Menurut Kepala Riset Ekonomi Makro dan Pasar Keuangan Bank Permata, Faisal Rachman, eskalasi perang dagang antara AS dan China telah membuat investor global cenderung risk-off, atau menghindari aset-aset berisiko tinggi seperti rupiah. Hal ini ditandai dengan meningkatnya arus modal keluar dari Indonesia, sehingga memberi tekanan tambahan pada nilai tukar rupiah. Meskipun Bank Indonesia (BI) telah melakukan intervensi aktif melalui pasar DNDF, termasuk auction senilai US$ 378 juta pada hari sebelumnya, ketenangan pasar belum sepenuhnya pulih.
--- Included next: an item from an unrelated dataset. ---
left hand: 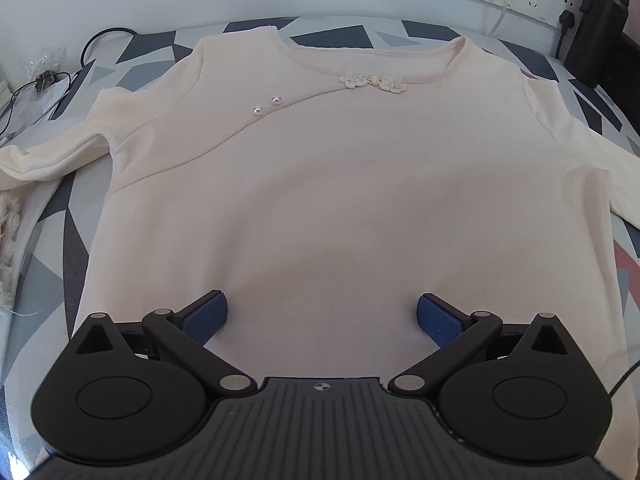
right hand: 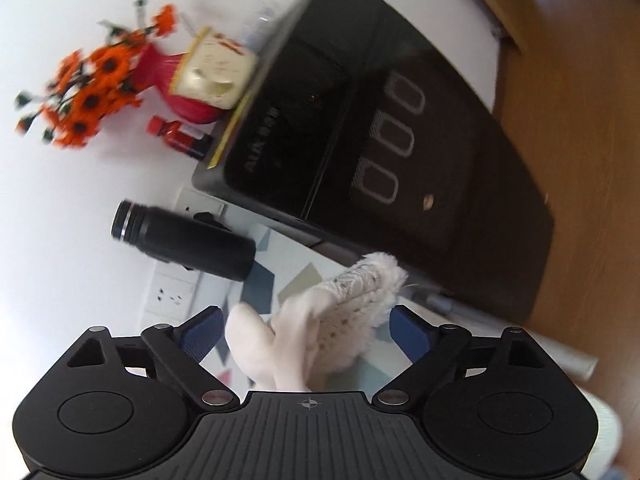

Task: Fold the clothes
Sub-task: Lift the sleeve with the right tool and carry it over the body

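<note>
A cream knit long-sleeved top (left hand: 340, 184) lies flat, front up, on the grey-and-white geometric-patterned tabletop (left hand: 60, 264). The left gripper (left hand: 322, 318) hangs over its hem, blue ribbed pads wide apart, holding nothing. The right gripper (right hand: 306, 334) is also wide; the fluffy crocheted sleeve cuff (right hand: 344, 304) sits loosely between its pads, touching neither.

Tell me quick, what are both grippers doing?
Left gripper: open, above the cream top.
Right gripper: open, fluffy cuff loose between its pads.
</note>
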A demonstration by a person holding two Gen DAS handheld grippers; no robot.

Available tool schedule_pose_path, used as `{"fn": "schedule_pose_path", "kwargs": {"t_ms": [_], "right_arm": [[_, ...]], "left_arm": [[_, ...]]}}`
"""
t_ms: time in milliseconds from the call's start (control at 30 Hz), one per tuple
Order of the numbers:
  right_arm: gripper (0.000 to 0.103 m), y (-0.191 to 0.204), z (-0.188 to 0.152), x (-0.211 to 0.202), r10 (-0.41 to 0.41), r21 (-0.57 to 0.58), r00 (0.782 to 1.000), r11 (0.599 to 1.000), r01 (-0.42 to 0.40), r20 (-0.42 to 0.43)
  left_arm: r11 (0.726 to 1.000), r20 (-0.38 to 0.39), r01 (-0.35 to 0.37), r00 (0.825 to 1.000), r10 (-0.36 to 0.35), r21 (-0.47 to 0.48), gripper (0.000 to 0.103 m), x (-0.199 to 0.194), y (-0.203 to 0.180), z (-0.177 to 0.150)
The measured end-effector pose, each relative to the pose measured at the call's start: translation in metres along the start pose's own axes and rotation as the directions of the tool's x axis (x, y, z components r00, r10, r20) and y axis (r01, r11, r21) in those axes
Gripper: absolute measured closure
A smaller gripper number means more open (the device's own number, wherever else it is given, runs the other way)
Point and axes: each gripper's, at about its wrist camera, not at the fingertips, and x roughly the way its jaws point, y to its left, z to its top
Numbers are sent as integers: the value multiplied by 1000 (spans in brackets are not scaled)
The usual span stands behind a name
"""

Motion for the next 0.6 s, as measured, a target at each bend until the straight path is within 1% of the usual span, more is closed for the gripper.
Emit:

Ekonom Maybank Indonesia, Myrdal Gunarto, juga menyoroti bahwa pelemahan mata uang bukan hanya dialami oleh rupiah. Beberapa mata uang Asia lainnya seperti dolar Taiwan, yen China, peso Filipina, ringgit Malaysia, dan rupee India juga menghadapi tekanan serupa terhadap dolar AS. Namun, untuk kasus rupiah, ia memproyeksikan bahwa kurs akan tetap tertekan di kisaran Rp 16.945 hingga Rp 17.000 per dolar selama aliran modal asing keluar dari Indonesia masih berlanjut.
Berdasarkan laporan, investor asing telah melakukan net selling sebesar US$ 227,95 juta pada hari sebelumnya, menunjukkan adanya aksi kapital keluar yang cukup besar dari pasar keuangan domestik.
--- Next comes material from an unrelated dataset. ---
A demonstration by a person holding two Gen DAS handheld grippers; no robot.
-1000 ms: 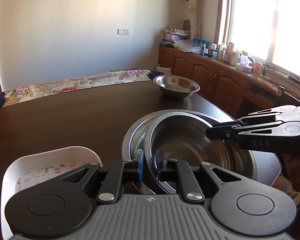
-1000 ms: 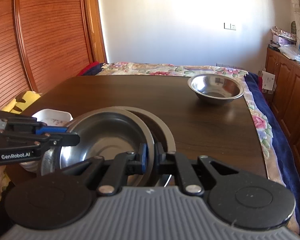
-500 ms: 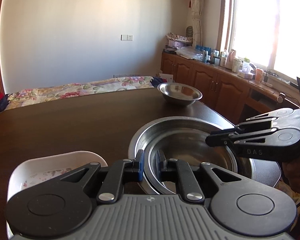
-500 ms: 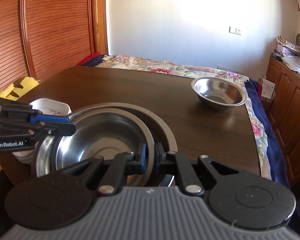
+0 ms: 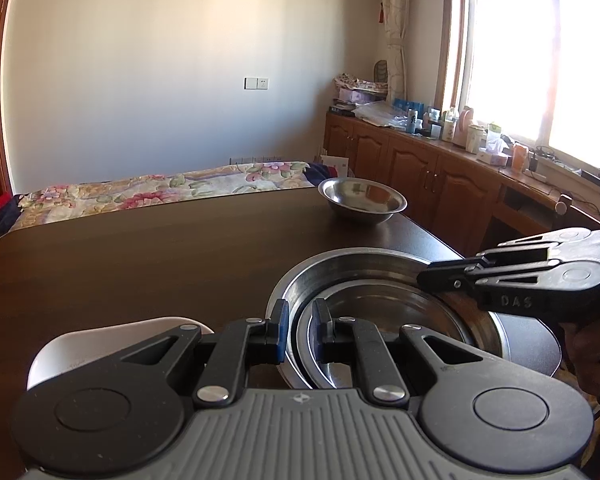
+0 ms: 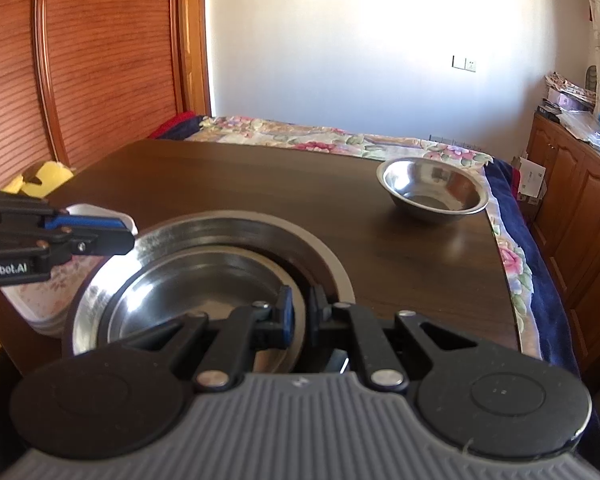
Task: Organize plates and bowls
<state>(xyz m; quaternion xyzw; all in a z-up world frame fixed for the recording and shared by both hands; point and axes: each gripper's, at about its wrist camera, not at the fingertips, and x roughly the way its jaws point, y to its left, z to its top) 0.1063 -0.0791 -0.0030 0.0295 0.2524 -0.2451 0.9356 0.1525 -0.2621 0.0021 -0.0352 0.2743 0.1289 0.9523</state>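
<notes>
Premises: a lived-in home bedroom. Evidence: bed with floral bedspread [image 5: 160, 190] beyond the counter's [image 5: 140, 264] far edge, curtained window [image 5: 540, 60], wooden cabinets [image 5: 420, 176] crowded with household bottles, louvred wooden doors [image 6: 100, 60].

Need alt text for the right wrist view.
The right gripper and left gripper clamp opposite rims of a steel bowl nested in a larger steel basin on a dark wooden table; a second steel bowl sits beyond.

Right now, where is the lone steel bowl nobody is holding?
The lone steel bowl sits near the table's far right corner in both views, beyond the nested bowls, beside the floral bedspread.
</notes>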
Perkembangan ini menunjukkan pentingnya stabilitas ekonomi global bagi mata uang negara-negara berkembang seperti Indonesia. Ketika sentimen pasar global memburuk, mata uang domestik cenderung menjadi korban dari volatilitas yang meningkat. Untuk menjaga daya saing rupiah, langkah-langkah intervensi oleh Bank Indonesia serta kebijakan fiskal yang lebih kuat dari pemerintah tampaknya menjadi solusi jangka panjang. Selain itu, perlunya kolaborasi internasional dalam menyelesaikan konflik dagang dapat membantu meredam gejolak pasar keuangan global.